The most recent Trinitas Father & Son Camping Trip was one for the books. This annual event was attended by over one hundred young men and their fathers and one serious rain storm. Even while the weather forecast worsened in the days leading up to the storm, Trinitas parents were reminded by visiting speaker Keith McCurdy that difficulties and challenges are essential to the growth and development of sturdy young men.
While the rain fell, young men substituted the traditional game of nighttime capture the flag with a rowdy round of mudball while the younger boys did battle in the gaga ball pit. Both activities remind us that boys are made with a natural strength that yearns to be tested. They need to compete, to wrestle, to establish a pecking order. When they do not have a good outlet for those things to work themselves out, they may become bullies or sissies or cowards or other creatures that society despises. In a game like these, boys can test their strength against other boys and learn where they stand with each other. This is play that edifies boys because it helps them understand their own strength, what they are capable of, and what they are not.

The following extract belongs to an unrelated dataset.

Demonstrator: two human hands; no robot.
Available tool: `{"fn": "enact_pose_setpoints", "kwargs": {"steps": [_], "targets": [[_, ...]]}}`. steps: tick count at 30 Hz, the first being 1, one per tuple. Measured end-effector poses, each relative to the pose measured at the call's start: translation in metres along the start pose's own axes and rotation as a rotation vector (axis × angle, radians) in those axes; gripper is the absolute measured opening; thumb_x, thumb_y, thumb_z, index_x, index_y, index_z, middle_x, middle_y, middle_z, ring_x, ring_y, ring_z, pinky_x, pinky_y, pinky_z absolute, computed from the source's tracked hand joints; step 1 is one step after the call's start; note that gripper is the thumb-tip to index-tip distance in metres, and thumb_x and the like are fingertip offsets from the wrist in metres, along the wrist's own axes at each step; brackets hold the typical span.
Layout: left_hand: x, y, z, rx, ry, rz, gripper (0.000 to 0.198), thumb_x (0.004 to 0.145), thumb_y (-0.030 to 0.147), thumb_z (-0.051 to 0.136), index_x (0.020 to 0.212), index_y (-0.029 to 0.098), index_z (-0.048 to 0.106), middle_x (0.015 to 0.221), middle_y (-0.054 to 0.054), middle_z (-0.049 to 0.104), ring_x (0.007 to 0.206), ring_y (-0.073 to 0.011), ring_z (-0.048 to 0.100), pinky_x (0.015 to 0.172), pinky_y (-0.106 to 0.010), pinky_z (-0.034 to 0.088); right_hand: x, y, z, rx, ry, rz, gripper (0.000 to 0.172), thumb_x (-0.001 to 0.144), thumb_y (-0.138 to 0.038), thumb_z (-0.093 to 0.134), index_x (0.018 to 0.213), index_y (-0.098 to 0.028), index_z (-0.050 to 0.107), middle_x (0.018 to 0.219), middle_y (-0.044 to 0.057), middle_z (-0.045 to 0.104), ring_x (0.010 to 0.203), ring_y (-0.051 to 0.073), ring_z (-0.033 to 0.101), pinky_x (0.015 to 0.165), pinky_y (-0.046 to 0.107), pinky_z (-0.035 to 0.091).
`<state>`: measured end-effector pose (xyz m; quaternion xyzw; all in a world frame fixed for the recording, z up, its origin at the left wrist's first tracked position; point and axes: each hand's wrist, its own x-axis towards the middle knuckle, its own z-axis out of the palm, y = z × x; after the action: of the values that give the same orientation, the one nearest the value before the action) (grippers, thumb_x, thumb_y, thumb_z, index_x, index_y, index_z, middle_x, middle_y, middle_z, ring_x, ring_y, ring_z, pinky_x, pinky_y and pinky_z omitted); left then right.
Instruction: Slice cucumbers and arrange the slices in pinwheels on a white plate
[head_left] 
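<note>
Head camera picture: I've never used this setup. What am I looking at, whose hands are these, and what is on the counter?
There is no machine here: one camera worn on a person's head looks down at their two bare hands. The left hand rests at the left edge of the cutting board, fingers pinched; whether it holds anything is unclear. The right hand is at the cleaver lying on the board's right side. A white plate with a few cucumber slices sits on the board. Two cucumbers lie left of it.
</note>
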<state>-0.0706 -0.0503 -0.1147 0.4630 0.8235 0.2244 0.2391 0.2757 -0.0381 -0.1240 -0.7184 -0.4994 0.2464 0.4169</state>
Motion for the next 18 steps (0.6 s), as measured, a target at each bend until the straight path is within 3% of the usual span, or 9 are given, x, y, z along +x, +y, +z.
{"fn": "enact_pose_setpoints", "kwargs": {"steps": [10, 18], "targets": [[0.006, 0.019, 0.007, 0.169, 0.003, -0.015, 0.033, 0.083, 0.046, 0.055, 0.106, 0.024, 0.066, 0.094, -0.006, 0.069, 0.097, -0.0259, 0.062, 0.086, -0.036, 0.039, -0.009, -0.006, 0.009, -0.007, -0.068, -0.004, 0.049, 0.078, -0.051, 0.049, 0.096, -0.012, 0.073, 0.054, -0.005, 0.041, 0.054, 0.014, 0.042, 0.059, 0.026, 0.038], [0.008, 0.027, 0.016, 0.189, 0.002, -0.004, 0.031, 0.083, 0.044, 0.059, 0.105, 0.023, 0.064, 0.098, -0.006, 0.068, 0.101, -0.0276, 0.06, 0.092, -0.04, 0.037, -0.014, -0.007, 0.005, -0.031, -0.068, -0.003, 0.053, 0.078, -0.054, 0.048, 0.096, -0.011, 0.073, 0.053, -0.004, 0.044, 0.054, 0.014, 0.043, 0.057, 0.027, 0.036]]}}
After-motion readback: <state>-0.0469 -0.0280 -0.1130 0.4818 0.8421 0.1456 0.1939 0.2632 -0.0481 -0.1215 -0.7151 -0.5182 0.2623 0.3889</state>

Other highlights of the weekend include the fellowship that comes to men when they eat heaping portions of smoked meat unencumbered with vegetables. Fathers and sons alike feasted alongside old friends while making new acquaintances. Lasting Trinitas relationships are more often forged while serving or participating in special events like lock-ins, field trips, and feast days than in the common activities of the classroom.
But the camping trip was not all mud and meat, at times the night rang with the voices of men singing songs like King Alfred Warsong ("For the Lord is our defense, Jesu defend us; for the Lord is our defense, Jesu defend!" or with prayers for members of the Trinitas family experiencing trials of cancer or the impending death of loved ones. As God's kingdom is built through the singing and prayers of God's people, so young men are built into Christian manhood in boisterous song and regular prayer.

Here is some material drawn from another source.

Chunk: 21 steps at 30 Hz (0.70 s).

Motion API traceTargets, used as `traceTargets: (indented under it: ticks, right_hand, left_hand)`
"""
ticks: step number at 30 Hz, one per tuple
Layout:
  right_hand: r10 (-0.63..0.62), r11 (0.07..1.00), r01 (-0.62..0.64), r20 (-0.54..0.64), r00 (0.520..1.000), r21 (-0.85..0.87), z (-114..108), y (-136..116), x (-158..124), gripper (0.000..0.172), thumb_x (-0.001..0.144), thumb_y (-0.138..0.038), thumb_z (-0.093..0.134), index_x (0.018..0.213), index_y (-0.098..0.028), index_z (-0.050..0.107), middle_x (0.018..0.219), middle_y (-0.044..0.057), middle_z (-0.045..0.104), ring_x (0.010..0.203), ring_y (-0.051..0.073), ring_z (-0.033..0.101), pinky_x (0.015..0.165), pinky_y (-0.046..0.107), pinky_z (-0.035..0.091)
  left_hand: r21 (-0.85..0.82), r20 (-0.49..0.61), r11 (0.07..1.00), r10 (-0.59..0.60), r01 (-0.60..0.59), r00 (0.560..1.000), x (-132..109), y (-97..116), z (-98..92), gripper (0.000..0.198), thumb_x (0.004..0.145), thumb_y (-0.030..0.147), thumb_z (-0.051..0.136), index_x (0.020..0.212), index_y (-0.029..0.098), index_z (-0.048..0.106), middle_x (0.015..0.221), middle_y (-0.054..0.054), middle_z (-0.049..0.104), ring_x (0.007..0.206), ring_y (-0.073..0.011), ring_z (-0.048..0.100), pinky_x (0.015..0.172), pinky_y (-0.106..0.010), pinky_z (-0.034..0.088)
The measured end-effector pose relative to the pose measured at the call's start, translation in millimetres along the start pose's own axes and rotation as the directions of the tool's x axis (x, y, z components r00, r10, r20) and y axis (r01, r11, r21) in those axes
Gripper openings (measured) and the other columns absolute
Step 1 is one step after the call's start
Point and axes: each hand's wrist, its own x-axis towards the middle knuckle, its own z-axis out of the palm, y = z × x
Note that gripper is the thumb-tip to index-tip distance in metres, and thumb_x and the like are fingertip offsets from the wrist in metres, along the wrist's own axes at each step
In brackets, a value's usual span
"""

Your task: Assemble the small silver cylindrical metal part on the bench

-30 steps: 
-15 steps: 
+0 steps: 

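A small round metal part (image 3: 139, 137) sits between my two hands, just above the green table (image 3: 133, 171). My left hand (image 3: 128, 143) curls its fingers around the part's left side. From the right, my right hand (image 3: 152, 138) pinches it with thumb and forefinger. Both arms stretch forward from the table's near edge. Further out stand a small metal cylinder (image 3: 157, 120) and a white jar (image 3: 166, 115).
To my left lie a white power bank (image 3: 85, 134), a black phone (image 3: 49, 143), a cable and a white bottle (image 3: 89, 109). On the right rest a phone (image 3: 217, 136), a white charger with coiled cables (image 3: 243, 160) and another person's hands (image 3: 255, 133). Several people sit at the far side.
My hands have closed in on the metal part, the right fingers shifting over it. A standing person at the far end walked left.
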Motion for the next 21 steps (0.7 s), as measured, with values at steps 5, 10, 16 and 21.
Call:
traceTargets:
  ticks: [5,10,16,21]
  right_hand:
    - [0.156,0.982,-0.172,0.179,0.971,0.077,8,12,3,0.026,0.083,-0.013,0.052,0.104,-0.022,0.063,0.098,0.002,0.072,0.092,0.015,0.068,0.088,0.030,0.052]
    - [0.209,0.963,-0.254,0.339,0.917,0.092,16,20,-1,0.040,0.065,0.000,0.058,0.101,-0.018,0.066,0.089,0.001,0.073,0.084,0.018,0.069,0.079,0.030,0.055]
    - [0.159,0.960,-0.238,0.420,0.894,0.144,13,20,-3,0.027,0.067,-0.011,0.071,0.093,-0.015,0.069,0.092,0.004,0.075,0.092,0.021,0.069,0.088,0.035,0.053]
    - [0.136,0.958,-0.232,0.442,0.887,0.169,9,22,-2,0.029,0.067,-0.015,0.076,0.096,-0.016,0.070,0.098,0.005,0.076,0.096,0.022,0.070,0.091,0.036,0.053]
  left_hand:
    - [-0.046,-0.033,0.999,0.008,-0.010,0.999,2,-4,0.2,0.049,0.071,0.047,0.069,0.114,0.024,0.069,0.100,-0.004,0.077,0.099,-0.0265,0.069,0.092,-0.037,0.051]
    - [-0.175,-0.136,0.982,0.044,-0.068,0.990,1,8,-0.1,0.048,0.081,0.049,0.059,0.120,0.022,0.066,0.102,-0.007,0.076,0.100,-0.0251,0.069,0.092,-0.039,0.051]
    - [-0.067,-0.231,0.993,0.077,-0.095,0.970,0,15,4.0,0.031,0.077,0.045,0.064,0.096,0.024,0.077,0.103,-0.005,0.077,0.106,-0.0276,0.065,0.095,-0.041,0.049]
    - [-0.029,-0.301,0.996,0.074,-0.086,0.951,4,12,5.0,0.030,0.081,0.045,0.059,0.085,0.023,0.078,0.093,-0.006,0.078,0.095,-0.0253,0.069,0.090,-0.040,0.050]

While the storm raged, campers were introduced to this year's assigned reading, C. S. Lewis' The Screwtape Letters. Drawing from the eighth letter of the demon Screwtape to his tempter nephew, Wormwood, Mr. Cowart identified the Law of Undulation and challenged fathers and sons to live faithfully and obediently even in seasons of spiritual dryness and temptations to fleshly lusts. On Saturday morning, Mr. Warmouth continued the discussion of The Screwtape Letters with a helpful explanation of true Leisure and a call to intentional and formational rest that is not the laziness or distraction that too often destroys men of all ages.
If the next Father-Son Camping trip is marked with beautiful weather, we will, of course, be thankful, but for now, we can't help but think that the weather given to us sons by our Good Father was exactly what was needed this year as Trinitas continues in the good work of raising young boys into sturdy, God-honoring men.